Musings on a world I am no longer sure about

Economics of countries.

Thursday March 31st, 2011 at 13:50pm

I’m getting a bit fed up with people not actually understanding how our economy differs from their wallet so here’s some pointers and random thoughts about where we are and why it is bad...

High street: Labour introduced higher recommended personal borrowing allowances leading to a credit boom amongst the population. This kept the high street chugging away. At the same time, big high street chains became more and more reliant on banks giving them loans so they could order vast quantities of stock, sometimes pooling their resources, so they could sell lots of crap really cheaply. This is why Woolworths and Fopp went bankrupt, the banks crashed, refused to give them credit to continue operating and they couldn’t meet their demands.

The high street has to charge more for products than internet stores which more often than not operate out of tax havens. So the banks were plugging their gap in profits by allowing them cheap credit to operate at almost a loss. A ploy which would never work. Expect another bunch of bankrupcies as this is still going on.

People spent up to their limits on credit cards and are now saddled with debt. The UK population owes private credit companies roughly 1.5 trillion dollars. This is unprecedented.

So people are not buying as much now, not because as is widely reported people are being frugal what with the economy and the like, but because they have less money to spend as they have to service their debts.

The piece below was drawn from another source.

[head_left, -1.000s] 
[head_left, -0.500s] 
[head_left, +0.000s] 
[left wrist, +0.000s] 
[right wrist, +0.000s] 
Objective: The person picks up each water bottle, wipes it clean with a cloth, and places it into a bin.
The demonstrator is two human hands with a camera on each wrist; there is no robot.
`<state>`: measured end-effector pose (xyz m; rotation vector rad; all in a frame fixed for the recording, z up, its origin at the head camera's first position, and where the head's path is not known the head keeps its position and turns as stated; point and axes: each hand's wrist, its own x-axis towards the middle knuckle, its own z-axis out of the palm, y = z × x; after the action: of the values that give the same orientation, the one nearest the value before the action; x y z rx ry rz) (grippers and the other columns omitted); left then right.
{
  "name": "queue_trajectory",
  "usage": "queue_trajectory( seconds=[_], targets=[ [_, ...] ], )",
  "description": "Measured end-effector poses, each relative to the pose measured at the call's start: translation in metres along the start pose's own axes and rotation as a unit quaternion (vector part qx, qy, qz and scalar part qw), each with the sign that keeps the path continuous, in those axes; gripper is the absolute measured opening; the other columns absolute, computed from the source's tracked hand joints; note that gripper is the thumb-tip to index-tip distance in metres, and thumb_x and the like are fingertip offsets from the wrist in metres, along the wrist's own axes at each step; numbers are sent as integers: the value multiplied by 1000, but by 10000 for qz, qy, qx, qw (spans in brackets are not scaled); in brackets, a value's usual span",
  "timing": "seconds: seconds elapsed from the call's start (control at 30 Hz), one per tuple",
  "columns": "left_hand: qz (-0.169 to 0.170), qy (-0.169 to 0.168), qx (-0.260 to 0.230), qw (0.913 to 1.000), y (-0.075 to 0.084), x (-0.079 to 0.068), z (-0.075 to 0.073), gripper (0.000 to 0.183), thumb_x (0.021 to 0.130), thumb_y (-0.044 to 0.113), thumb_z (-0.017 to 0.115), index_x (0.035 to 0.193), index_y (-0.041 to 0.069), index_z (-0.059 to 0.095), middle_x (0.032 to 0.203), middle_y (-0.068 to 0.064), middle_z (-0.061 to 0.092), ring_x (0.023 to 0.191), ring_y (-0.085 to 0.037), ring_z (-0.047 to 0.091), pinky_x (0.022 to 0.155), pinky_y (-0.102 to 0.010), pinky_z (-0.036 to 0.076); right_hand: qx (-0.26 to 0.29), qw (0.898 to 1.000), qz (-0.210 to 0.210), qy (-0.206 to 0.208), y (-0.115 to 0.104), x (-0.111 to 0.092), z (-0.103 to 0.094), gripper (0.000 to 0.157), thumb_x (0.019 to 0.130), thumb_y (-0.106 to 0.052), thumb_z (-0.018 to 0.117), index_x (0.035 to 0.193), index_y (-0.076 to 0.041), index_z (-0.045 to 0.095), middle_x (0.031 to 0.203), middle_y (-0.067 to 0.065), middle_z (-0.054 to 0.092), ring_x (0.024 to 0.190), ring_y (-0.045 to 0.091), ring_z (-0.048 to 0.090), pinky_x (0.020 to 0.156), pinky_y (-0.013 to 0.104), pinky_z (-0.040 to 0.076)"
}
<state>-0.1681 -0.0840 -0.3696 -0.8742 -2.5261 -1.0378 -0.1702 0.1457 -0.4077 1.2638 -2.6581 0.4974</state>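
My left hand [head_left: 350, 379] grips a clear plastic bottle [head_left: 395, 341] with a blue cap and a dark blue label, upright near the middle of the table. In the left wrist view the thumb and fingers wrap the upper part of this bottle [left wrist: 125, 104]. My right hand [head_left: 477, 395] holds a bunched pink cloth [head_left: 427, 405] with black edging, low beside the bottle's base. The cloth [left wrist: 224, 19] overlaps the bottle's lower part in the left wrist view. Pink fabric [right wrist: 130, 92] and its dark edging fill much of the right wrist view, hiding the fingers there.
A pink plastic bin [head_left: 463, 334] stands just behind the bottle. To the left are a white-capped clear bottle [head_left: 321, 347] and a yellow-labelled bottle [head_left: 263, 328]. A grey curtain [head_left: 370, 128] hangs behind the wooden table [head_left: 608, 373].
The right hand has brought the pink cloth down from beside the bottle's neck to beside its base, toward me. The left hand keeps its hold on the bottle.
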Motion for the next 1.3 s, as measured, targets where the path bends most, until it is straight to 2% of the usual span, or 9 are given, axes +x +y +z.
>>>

We no longer have a culture of saving, so this coupled with a requirement of a minimum of 10% deposits for mortgages means no new housebuying.

Our budget deficit is big. This is the difference between what the government takes in tax and what it spends every year. Unfortunately, if we spend less, we take less. This works for two reasons:

The state — This is big. But all the actual work is done by private companies who pay tax and their employees who pay tax. So when the government talks of huge inefficiencies in the NHS for example, what they really mean is the parts that they haven’t privatised yet. Which is pretty much direct healthcare and not actually very inefficient at all. Most of the money is wasted paying private companies for services, the biggest of these being the PFI scheme, launched under the previous Tory government and ringfenced for 20+ years for each hospital built. Trusts have no choice but to pay that money and are finding it’s coming at the expense of nurses.

Because almost all the publically funded/owned utilities and services have now been sold off, there’s no way to buy ourselves out of this one. What’s left isn’t truly public as often it’s made up of private companies doing the work. So the government scraps a wasteful IT scheme, fair enough, it saves us money, right? But how much money exactly, given this money was going to a private company that pays tax and its employees who also pay tax.

The government is I hope working this out. Every time they make a cut they lessen their revenue by a %age of that cut.

We cannot afford another banking crash, yet we’re headed that way.